How Do Gut Microbes Explain Malnutrition In Children?

According to a study led by the Washington University School of Medicine, a form of severe acute childhood malnutrition is caused by bacteria living in the intestine. This discovery came as the result of a study of young twins in Malawi, in sub-Saharan Africa, and was published in the journal Science.


Childhood malnutrition is a common wellness problem in Malawi, but scientists have long been puzzled as to why one child may be afflicted by the condition but not another, even if two children live in the same household and eat the same foods. Though it is clear that poor diet plays a critical role to this wellbeing-harming condition, a lack of food alone cannot explain its causes.


The team found that a dysfunctional community of gut microbes conspire with a poor diet to trigger malnutrition, and did further studies in mice where they transplanted the gut microbes from the malnourished children into the animals.
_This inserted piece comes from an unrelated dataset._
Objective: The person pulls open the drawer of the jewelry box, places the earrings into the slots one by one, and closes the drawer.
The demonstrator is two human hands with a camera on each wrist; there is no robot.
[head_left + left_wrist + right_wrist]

Then, when fed a nutrient-poor diet, the mice exhibited dramatic weight loss and an altered metabolism.


Currently, the standard malnutrition treatment of peanut-based, nutrient-rich therapeutic food, has helped to reduce deaths from the condition, but as the new study shows that the therapeutic food only has a transient effect on the gut microbes, new therapies need to be developed. The team discovered that the community of microbes in the intestine and their genes revert to an immature state, in the children and in the mice, once the therapeutic food is discontinued, which may explain why many malnourished children gain weight when they are treated with therapeutic food but remain at high risk for stunted growth, neurological problems and even malnutrition and death after treatment is stopped.


Senior author Jeffrey Gordon, MD, director of the Centre for Genome Sciences & Systems Biology explained, ‘The gut microbes of malnourished children and malnourished mice do not appear to mature along a normal, healthy trajectory. ‘Feeding the children and the mice a high-calorie, nutrient-rich food had a temporary, beneficial effect on their gut microbes, but not enough to repair the dysfunction. Our results suggest we need to devise new strategies to repair gut microbial communities so these children can experience healthy growth and reach their full potential.’


How Do Gut Microbes Explain Malnutrition in Children?